Asthma and back to school
Glenn Ellis | 9/6/2019, 6 a.m.
As summer winds down and talk in households around the country turns to back-to-school preparations, many parents and students are getting ready for another school year with the challenges of asthma.
Asthma is a leading chronic illness among children and adolescents in the United States. It is also one of the leading causes of school absenteeism.
On average, in a classroom of 30 children, about three are likely to have asthma. This contributes to more than 10 million school days lost to asthma each year.
Asthma is a reversible lung disease caused by the narrowing or blocking of the lungs’ airways, often as a response to various triggers. Asthma triggers vary from person to person, but may include cigarette and other smoke, mold, pollens, dust, animal dander, exercise, cold air, household and industrial products, air pollutants and infections.
One of the little-known asthma triggers are cockroaches. These and other kinds of triggers can lead to spasms in the lungs, causing asthma attacks. Asthma symptoms include coughing, wheezing and shortness of breath and can be life-threatening if not properly managed.

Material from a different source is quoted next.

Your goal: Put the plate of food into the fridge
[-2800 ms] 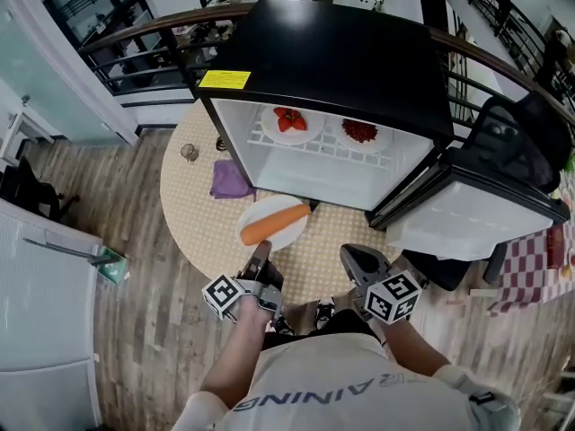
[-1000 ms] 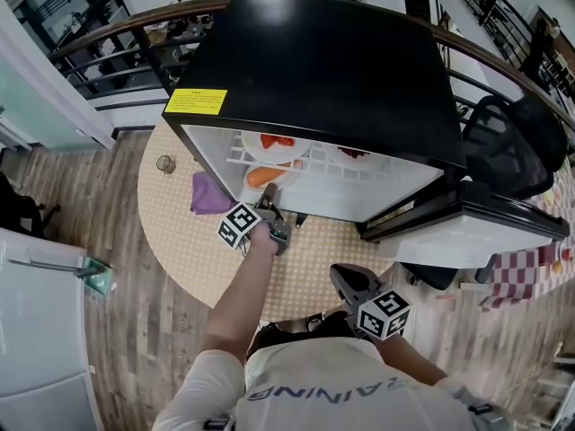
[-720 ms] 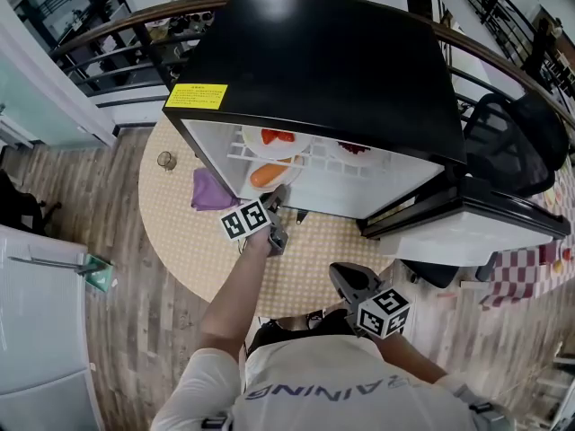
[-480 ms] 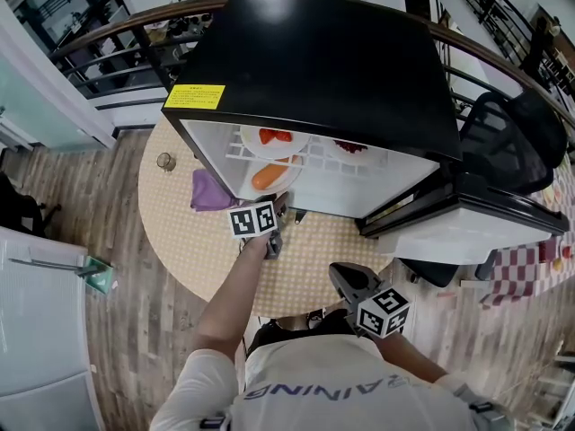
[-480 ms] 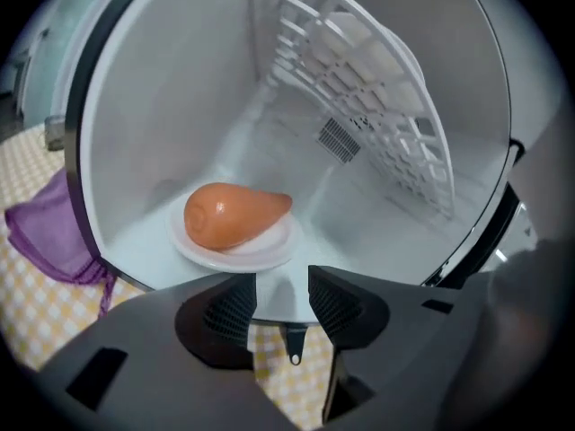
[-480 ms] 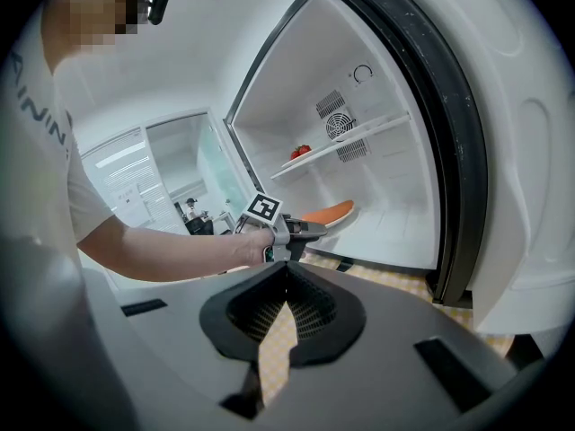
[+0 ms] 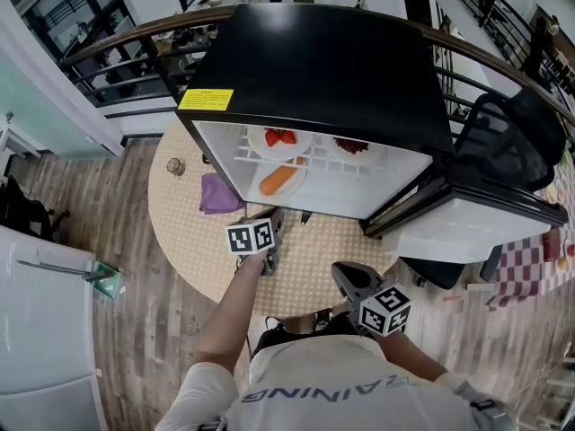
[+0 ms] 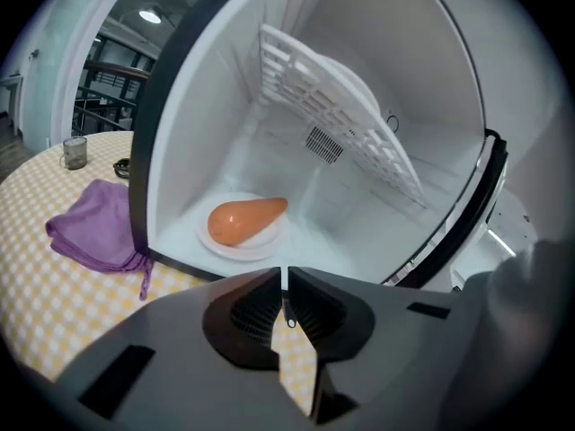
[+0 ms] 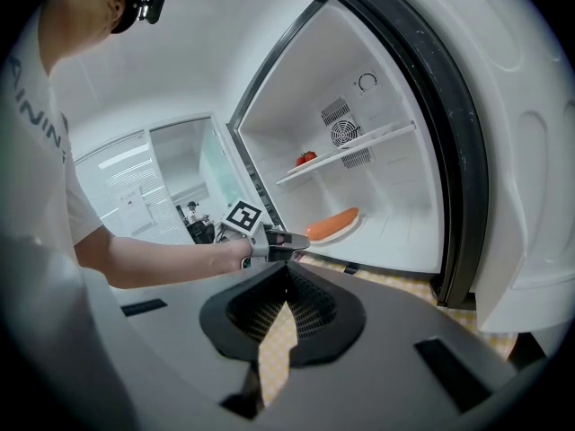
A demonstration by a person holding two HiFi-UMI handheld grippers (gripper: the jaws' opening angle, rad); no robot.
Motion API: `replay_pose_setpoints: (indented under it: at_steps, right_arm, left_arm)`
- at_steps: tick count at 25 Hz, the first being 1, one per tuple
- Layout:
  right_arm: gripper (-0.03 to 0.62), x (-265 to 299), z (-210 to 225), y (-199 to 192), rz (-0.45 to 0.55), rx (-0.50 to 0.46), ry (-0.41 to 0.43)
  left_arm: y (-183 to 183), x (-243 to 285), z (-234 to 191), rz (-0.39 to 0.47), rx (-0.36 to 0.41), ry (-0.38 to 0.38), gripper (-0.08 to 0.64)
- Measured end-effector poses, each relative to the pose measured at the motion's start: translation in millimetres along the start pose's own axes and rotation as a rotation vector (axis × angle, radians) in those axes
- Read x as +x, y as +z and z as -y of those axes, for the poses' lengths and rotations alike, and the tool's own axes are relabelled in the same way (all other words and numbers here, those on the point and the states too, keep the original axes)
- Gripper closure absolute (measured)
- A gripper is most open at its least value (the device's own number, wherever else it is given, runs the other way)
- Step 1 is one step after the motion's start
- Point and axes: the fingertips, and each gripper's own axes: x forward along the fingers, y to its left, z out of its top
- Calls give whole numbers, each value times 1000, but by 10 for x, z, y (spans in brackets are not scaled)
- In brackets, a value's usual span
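Dark grey fingers (image 8: 244,311) of the left gripper (image 8: 285,278) have just been closing and now stand together with nothing between them. A second ago this gripper was up at the fridge opening, at the plate. Now it has drawn back and hangs over the round table with the yellow checked cloth (image 7: 193,232), just in front of the opening.

The white plate with the long orange piece of food (image 8: 241,237) sits free on the floor of the black-topped, white-lined small fridge (image 7: 332,61). It lies near the front left corner, under the white wire shelf (image 8: 341,119). That shelf carries a plate of strawberries (image 7: 280,138) and a plate of dark red food (image 7: 352,145). A crumpled purple cloth (image 8: 94,227) lies on the table beside the fridge's left wall.

The right gripper (image 9: 287,273) has kept its place low in front of the person, its fingers together and empty. The fridge door (image 7: 467,227) stands wide open at the right.

By my reading, the plate is delivered and let go. Shutting the door is all that could remain.
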Motion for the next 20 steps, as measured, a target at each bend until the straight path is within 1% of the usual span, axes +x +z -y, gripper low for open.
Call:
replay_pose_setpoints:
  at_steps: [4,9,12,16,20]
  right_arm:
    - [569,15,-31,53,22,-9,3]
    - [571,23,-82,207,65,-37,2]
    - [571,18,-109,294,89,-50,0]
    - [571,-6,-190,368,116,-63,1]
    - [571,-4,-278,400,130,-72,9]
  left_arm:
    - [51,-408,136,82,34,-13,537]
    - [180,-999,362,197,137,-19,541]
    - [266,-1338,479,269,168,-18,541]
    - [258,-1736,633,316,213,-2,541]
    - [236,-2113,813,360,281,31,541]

There are disparities in the burden of asthma. Although asthma affects Americans of all ages, races and ethnic groups, low-income and minority populations experience substantially higher rates of fatalities, hospital admissions and emergency room visits because of asthma.
According to the federal Centers for Disease Control and Prevention, black children are twice as likely to have asthma as white children. And black children are 10 times more likely than white children to die of complications from asthma.

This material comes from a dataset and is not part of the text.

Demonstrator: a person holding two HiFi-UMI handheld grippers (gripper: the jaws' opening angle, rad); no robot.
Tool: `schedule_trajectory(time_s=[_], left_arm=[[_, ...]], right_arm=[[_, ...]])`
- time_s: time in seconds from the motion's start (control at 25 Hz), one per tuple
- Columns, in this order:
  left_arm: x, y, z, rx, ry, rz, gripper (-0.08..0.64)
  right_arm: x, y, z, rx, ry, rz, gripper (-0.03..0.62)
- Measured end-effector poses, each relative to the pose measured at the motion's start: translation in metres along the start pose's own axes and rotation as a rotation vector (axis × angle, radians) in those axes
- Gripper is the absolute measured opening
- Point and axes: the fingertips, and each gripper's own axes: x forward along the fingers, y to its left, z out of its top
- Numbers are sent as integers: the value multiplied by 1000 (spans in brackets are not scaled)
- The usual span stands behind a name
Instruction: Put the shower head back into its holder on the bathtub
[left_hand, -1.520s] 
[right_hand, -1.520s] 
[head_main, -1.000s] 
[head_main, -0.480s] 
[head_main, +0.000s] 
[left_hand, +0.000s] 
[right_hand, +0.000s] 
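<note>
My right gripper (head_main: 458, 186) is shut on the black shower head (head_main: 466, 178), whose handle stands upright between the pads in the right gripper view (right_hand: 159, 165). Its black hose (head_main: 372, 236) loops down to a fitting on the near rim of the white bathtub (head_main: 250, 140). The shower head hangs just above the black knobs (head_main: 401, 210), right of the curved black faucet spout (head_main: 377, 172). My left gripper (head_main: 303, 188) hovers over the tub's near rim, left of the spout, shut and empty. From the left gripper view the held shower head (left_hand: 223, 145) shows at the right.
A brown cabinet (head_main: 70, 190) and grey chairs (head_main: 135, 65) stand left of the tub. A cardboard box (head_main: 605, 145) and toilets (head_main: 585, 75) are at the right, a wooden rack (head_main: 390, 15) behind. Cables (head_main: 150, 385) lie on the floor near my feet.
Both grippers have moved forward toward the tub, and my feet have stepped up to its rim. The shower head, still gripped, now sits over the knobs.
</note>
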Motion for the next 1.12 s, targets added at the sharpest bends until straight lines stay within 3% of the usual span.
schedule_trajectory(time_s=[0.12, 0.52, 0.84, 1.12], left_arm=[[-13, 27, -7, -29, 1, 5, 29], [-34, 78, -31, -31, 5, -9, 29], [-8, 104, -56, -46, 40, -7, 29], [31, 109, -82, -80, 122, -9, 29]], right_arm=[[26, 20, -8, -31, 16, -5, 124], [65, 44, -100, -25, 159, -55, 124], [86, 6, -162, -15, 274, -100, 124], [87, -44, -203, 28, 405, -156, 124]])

The burden of this chronic disease is felt every day at the individual level, whether it’s a frightening asthma attack or the constant vigilance and adherence to treatment plans required to keep it under control.
Here are several tips to help parents of children with asthma to get ready for the new school year:
Asthma Action Plan — Ask your child’s doctor for a written Asthma Action Plan for the school. This plan should include a list of things that make your child’s asthma worse, what medicine to use to treat symptoms, what medication to use as a pre-treatment before exercise and emergency telephone numbers.

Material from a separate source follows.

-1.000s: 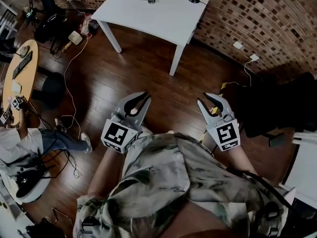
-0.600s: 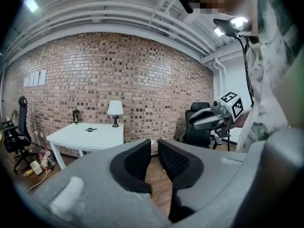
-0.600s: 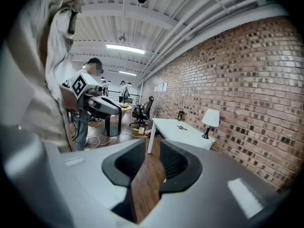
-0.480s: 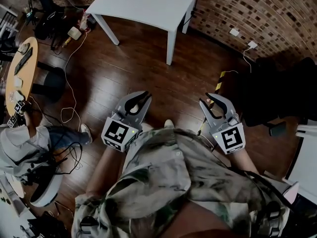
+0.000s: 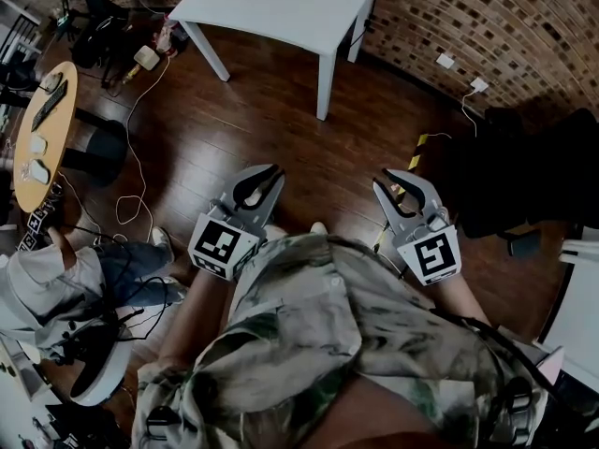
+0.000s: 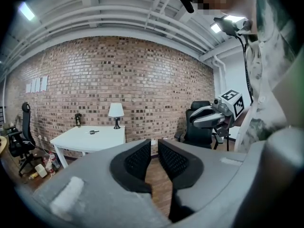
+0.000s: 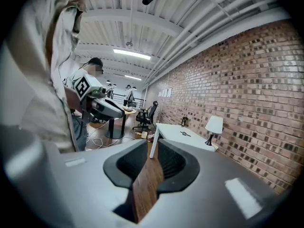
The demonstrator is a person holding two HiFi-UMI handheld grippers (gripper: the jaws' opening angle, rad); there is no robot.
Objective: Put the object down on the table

Meet with school staff — Plan a meeting with school staff in the beginning weeks of the school year. It is helpful to have the school nurse, health aide, teacher and physical education teacher at the meeting, if possible. Your child also can be involved in the meeting. Take the written Asthma Action Plan to the meeting.
Special supplies at school — Keep a peak flow meter, spacer and rescue medicine at school for your child. Be sure your child’s teacher knows that the medication is there should a problem arise. Make sure the rescue medicine has not passed its expiration date. Take these items home at the end of each school year.
Gym class — Make sure your child has a pre-treatment for gym class or other physical activities, especially outdoors in cold weather. It is important to be sure that all teachers know this medication is to prevent problems or to take care of them should they occur.